* Work to complete: Below are the records. Reproduce exactly the lines from the one containing "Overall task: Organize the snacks" through the final line, and omit any pictures.

* Supplied entries:
#####

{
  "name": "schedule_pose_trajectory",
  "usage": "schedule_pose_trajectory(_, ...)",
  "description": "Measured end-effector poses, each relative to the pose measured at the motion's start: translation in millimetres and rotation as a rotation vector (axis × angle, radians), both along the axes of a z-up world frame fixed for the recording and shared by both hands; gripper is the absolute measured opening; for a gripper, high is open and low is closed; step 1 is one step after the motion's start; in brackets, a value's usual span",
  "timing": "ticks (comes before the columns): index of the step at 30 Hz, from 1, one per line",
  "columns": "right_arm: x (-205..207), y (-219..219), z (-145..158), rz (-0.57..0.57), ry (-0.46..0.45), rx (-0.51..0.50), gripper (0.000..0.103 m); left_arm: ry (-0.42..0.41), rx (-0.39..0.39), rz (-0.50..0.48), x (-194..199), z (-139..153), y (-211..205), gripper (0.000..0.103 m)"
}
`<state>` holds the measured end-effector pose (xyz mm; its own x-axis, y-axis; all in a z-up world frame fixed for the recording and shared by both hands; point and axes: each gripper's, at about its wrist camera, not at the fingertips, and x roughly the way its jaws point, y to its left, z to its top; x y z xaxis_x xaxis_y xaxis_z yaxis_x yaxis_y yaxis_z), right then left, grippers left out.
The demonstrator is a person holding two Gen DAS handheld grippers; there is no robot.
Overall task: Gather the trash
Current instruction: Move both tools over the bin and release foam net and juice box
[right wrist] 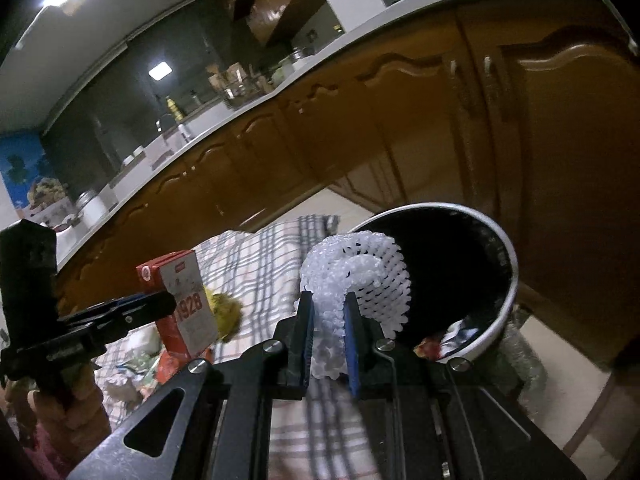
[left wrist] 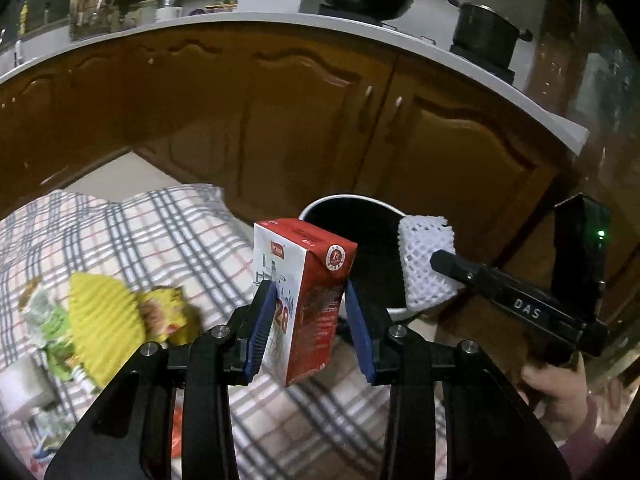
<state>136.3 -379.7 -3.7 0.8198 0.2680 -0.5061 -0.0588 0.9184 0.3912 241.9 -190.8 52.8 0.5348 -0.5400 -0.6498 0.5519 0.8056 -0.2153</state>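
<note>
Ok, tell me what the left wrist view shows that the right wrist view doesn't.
Left wrist only: a black pot on the counter, and the yellow ridged wrapper seen clearly on the checked cloth.

Right wrist only: trash already inside the bin, plus a ceiling light.

Both: the left tongs clamping the red carton, and the right tongs clamping white foam netting at the bin.
</note>
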Motion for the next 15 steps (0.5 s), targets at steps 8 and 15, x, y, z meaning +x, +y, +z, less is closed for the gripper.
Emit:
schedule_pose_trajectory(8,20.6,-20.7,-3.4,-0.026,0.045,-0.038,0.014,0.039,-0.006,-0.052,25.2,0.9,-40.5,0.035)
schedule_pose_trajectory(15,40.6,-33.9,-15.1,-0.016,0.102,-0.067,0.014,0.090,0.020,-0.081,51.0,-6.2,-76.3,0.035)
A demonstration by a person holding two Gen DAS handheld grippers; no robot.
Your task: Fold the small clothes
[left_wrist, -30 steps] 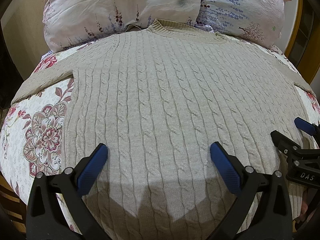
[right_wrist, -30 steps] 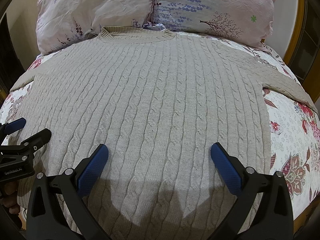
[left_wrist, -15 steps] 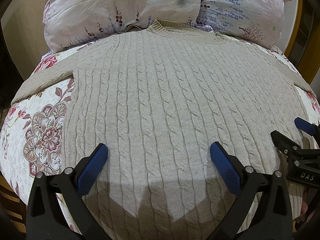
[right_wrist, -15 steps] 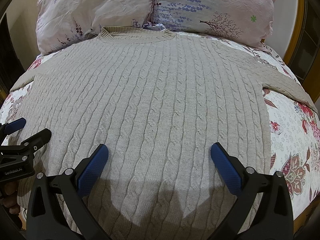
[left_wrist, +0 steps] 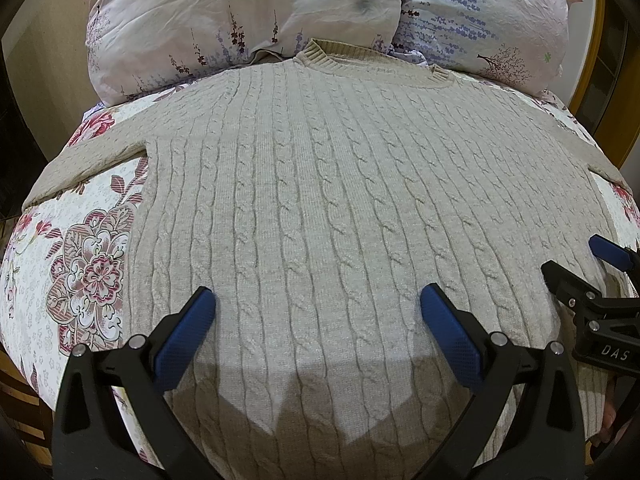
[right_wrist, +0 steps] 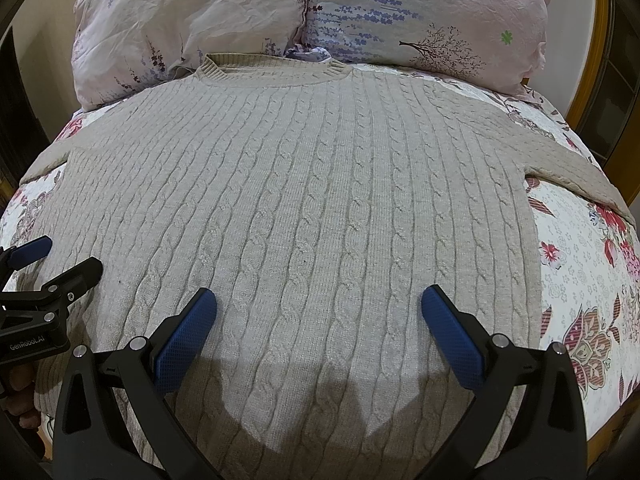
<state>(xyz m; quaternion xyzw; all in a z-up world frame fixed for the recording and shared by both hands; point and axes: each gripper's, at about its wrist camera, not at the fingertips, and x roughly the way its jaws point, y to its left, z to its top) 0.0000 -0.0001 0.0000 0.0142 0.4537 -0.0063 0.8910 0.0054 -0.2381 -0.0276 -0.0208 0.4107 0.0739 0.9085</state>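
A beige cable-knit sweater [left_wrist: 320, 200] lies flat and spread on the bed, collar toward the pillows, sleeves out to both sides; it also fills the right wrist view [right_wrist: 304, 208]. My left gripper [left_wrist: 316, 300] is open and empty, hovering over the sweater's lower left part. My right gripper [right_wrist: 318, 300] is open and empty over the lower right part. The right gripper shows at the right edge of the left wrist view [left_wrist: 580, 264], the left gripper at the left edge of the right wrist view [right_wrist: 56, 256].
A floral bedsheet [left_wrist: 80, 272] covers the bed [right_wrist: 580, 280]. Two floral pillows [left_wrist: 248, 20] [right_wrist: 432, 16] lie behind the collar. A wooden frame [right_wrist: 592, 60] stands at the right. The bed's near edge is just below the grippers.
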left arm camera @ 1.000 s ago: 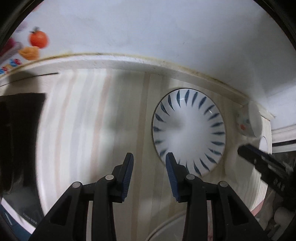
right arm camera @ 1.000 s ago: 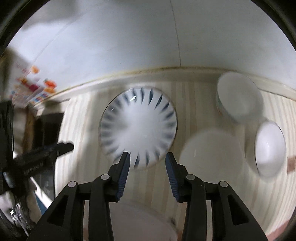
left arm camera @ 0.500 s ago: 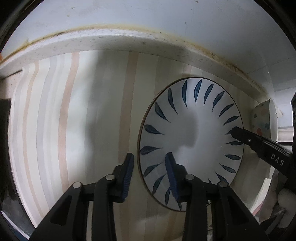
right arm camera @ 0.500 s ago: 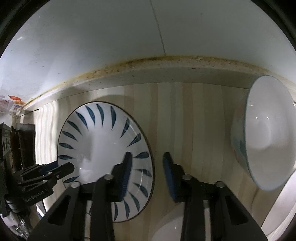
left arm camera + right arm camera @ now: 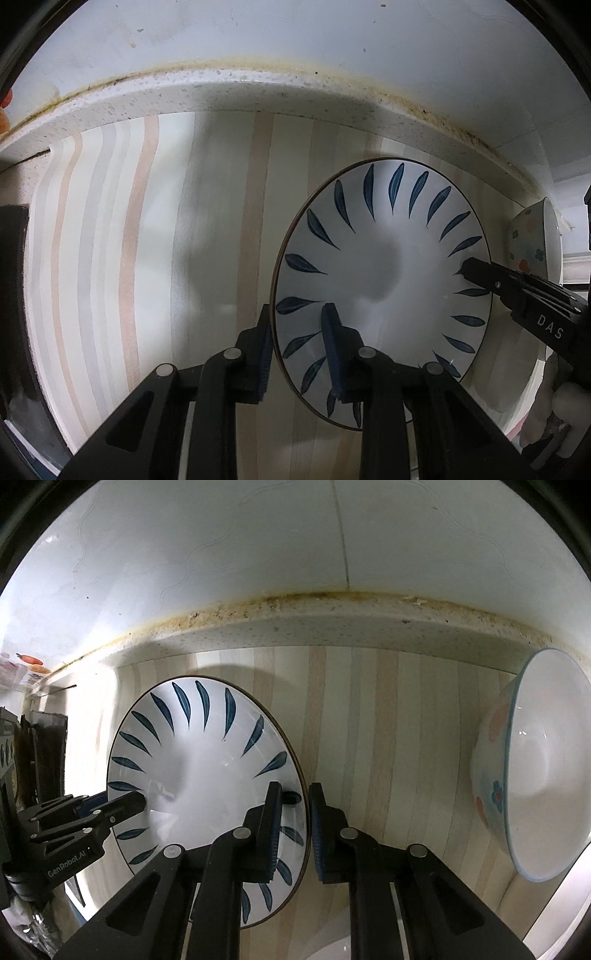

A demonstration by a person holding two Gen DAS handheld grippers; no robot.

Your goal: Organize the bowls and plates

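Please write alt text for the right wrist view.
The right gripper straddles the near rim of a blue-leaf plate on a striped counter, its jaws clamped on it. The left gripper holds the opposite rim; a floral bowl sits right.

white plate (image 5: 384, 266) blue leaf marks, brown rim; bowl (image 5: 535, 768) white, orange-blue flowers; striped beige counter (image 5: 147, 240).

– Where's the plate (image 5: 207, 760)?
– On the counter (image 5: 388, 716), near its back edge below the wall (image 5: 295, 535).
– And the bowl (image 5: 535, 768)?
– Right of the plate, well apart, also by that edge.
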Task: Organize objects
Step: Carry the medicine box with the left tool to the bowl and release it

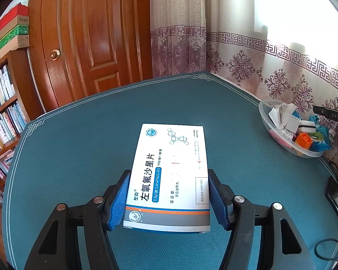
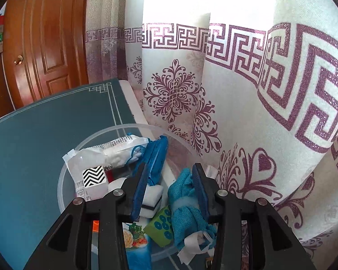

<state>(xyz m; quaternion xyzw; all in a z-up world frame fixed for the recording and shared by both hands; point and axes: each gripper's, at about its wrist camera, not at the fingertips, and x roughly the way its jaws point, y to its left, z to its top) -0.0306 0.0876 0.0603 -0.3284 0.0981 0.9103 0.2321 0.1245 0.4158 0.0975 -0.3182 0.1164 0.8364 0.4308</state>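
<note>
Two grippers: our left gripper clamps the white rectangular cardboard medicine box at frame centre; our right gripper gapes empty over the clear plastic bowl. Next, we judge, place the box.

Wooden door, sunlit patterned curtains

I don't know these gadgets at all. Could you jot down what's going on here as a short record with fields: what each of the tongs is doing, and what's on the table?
Left tongs: shut on the white medicine box, blue pads on both its long sides
Box position: low over the teal table mat; whether it touches cannot be told
Right tongs: open, holding nothing, poised over the clear plastic bowl
Bowl contents: teal cloth, green block, white packet, zigzag-patterned cube
Bowl location: at the mat's edge beside the curtain
</note>
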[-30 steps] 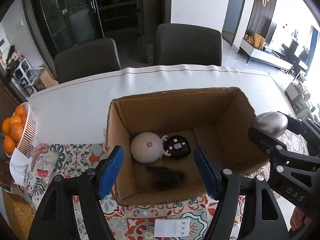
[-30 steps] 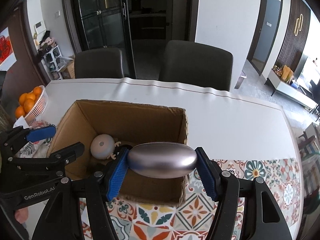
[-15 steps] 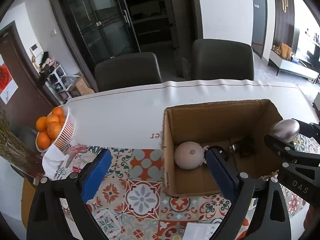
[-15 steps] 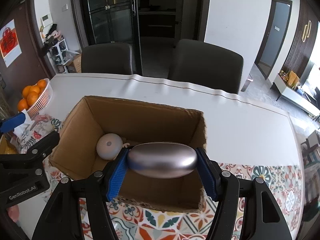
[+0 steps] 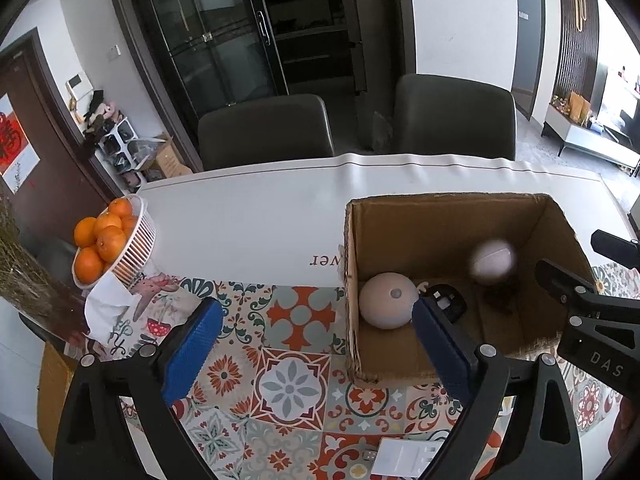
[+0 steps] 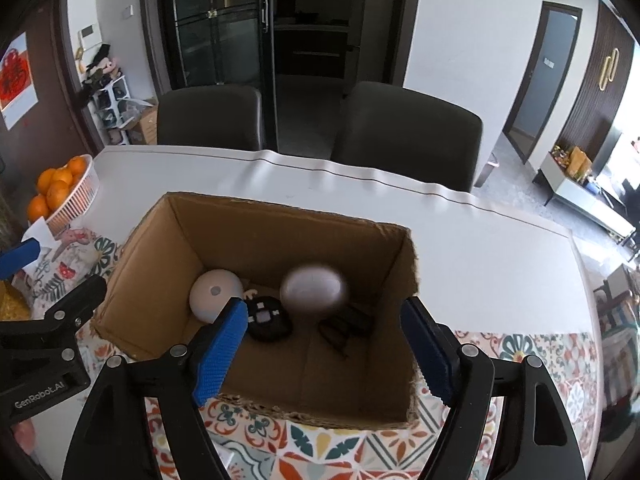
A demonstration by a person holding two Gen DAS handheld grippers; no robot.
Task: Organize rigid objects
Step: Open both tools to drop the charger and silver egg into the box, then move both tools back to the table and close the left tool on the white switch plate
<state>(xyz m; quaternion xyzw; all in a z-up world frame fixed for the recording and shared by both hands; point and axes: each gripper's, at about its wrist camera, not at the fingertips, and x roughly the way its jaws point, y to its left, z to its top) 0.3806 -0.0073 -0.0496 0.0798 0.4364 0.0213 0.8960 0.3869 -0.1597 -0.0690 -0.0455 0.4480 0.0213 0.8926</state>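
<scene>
Right wrist view: gripper gapes wide over the box, blurry egg dropping in; I'd lift straight up, clear of the rim.

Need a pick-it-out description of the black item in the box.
Find the open cardboard box on the tiled mat. On its floor, the black round gadget lies between a pale sphere and a blurred silvery oval. It alone is black with small white squares.

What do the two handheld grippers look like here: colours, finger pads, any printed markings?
Both are black plastic frames with silver screws and blue ribbed pads on the fingers. The left gripper bears "GenRobot.AI" in the right view; the right gripper shows "DAS" in the left view.
</scene>
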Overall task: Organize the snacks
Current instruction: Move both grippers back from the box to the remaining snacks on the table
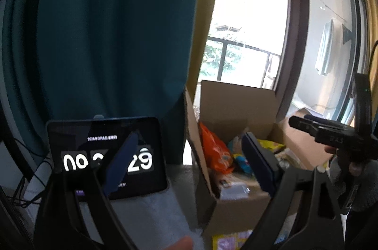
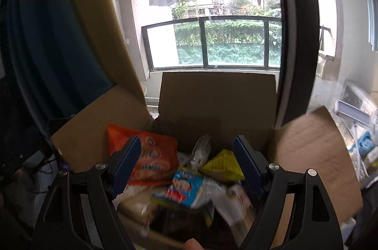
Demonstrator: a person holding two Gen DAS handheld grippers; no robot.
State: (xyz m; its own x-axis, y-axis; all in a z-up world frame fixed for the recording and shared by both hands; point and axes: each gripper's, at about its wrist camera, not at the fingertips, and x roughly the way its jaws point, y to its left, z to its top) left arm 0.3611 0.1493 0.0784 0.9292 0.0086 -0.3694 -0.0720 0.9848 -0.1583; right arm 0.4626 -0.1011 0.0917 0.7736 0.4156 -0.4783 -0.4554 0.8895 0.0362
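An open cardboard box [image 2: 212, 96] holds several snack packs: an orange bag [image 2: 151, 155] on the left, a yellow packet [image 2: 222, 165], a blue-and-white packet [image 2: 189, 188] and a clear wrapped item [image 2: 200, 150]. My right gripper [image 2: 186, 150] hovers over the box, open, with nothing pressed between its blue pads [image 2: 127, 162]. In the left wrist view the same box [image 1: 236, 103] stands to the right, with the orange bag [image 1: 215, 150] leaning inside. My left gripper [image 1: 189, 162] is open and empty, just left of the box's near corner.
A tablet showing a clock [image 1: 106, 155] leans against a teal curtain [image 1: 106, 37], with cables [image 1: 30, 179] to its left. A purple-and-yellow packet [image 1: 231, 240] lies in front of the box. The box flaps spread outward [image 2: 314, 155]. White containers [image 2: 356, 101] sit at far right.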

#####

* Reply:
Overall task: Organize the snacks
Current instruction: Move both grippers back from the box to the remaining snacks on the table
Demonstrator: a person holding two Gen DAS handheld grippers; no robot.
State: (xyz m; its own x-axis, y-axis; all in a z-up world frame fixed for the recording and shared by both hands; point and axes: each gripper's, at about its wrist camera, not at the fingertips, and x roughly the way its jaws point, y to its left, z to its top) left arm 0.3611 0.1493 0.0784 0.9292 0.0086 -0.3694 -0.0720 0.9848 -0.1583; right arm 0.4626 -0.1011 0.0917 0.7736 0.4156 -0.4783 -0.4554 0.8895 0.0362
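An open cardboard box [image 2: 212, 96] holds several snack packs: an orange bag [image 2: 151, 155] on the left, a yellow packet [image 2: 222, 165], a blue-and-white packet [image 2: 189, 188] and a clear wrapped item [image 2: 200, 150]. My right gripper [image 2: 186, 150] hovers over the box, open, with nothing pressed between its blue pads [image 2: 127, 162]. In the left wrist view the same box [image 1: 236, 103] stands to the right, with the orange bag [image 1: 215, 150] leaning inside. My left gripper [image 1: 189, 162] is open and empty, just left of the box's near corner.
A tablet showing a clock [image 1: 106, 155] leans against a teal curtain [image 1: 106, 37], with cables [image 1: 30, 179] to its left. A purple-and-yellow packet [image 1: 231, 240] lies in front of the box. The box flaps spread outward [image 2: 314, 155]. White containers [image 2: 356, 101] sit at far right.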

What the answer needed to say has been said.